▸ YOUR TASK:
Take the lines below from the one with "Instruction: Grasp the" through the one with "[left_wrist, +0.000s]" and retype them exactly. Include nothing else, and no pictures.

=== Begin Enclosure ===

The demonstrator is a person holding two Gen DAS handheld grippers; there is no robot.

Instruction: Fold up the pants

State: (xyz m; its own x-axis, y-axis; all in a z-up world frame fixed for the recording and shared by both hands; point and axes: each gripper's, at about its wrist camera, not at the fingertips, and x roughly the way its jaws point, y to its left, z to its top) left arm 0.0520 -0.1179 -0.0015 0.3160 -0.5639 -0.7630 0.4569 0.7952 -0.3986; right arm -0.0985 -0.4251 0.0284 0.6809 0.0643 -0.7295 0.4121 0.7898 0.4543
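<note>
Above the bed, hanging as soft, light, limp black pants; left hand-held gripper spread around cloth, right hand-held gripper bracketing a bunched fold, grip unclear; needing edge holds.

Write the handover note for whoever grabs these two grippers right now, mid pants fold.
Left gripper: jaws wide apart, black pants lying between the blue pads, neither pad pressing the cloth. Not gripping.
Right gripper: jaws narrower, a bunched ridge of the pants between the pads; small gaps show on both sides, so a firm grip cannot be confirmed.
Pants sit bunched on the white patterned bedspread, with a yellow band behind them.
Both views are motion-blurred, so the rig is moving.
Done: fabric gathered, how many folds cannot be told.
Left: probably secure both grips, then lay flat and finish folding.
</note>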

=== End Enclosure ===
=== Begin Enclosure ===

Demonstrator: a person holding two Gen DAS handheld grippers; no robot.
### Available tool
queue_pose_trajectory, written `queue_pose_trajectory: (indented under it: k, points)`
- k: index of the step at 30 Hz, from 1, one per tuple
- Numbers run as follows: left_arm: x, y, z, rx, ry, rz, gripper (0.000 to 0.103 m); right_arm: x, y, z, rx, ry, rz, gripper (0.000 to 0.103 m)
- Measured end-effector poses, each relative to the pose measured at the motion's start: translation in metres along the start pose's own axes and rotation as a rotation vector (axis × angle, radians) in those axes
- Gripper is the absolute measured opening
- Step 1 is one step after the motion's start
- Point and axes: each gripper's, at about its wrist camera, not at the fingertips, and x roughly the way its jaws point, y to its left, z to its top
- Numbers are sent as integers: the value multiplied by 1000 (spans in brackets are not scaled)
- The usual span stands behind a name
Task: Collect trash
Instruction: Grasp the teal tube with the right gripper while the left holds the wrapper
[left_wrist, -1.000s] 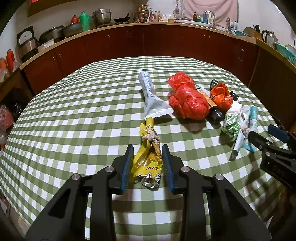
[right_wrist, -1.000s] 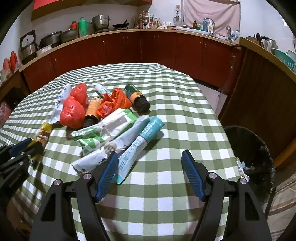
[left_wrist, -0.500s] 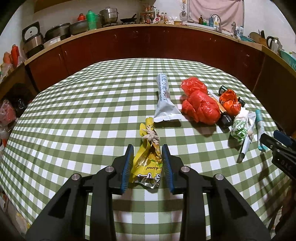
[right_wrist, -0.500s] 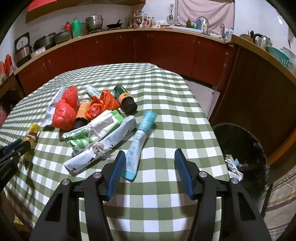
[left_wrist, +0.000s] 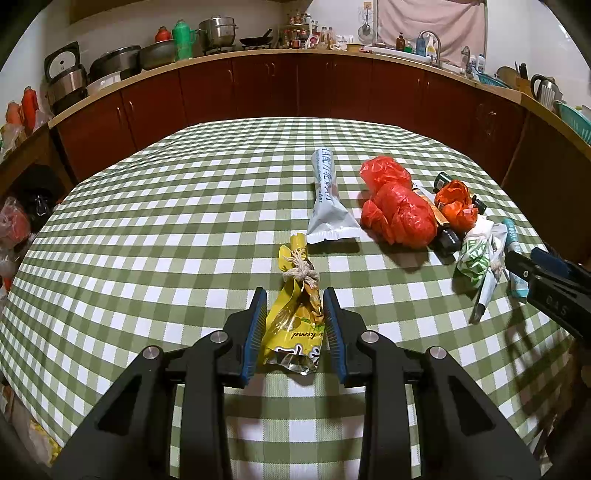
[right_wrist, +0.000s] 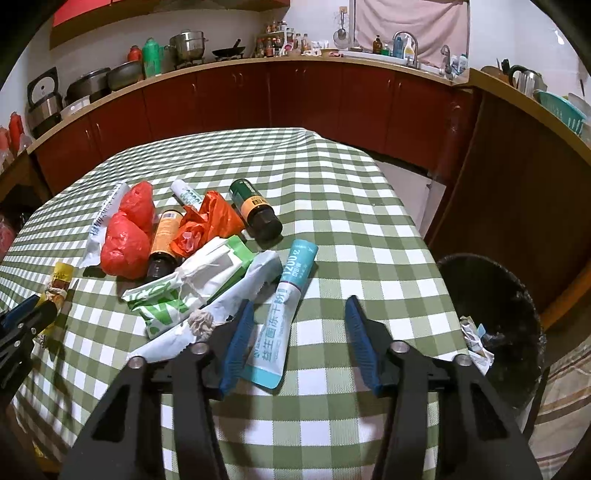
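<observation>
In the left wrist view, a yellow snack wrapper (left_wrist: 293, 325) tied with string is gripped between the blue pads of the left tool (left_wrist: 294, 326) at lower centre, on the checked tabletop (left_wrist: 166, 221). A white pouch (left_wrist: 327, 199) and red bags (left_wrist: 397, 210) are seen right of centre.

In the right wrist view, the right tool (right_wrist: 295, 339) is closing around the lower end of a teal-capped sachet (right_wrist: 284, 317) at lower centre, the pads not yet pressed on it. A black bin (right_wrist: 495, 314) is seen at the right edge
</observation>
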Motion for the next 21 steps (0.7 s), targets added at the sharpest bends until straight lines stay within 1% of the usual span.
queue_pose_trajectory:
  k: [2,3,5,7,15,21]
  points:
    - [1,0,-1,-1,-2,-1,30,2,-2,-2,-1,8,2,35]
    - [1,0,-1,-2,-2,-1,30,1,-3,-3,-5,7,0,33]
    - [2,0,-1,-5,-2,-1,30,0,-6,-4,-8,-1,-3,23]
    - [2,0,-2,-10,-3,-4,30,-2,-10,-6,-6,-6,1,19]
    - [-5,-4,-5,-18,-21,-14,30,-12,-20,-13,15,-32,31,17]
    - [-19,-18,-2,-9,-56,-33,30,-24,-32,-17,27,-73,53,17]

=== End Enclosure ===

▸ TASK ANSWER:
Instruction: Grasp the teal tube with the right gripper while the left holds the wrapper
[left_wrist, -1.000s] 
[right_wrist, -1.000s] 
[left_wrist, -0.500s] 
[right_wrist, -0.500s] 
[left_wrist, +0.000s] 

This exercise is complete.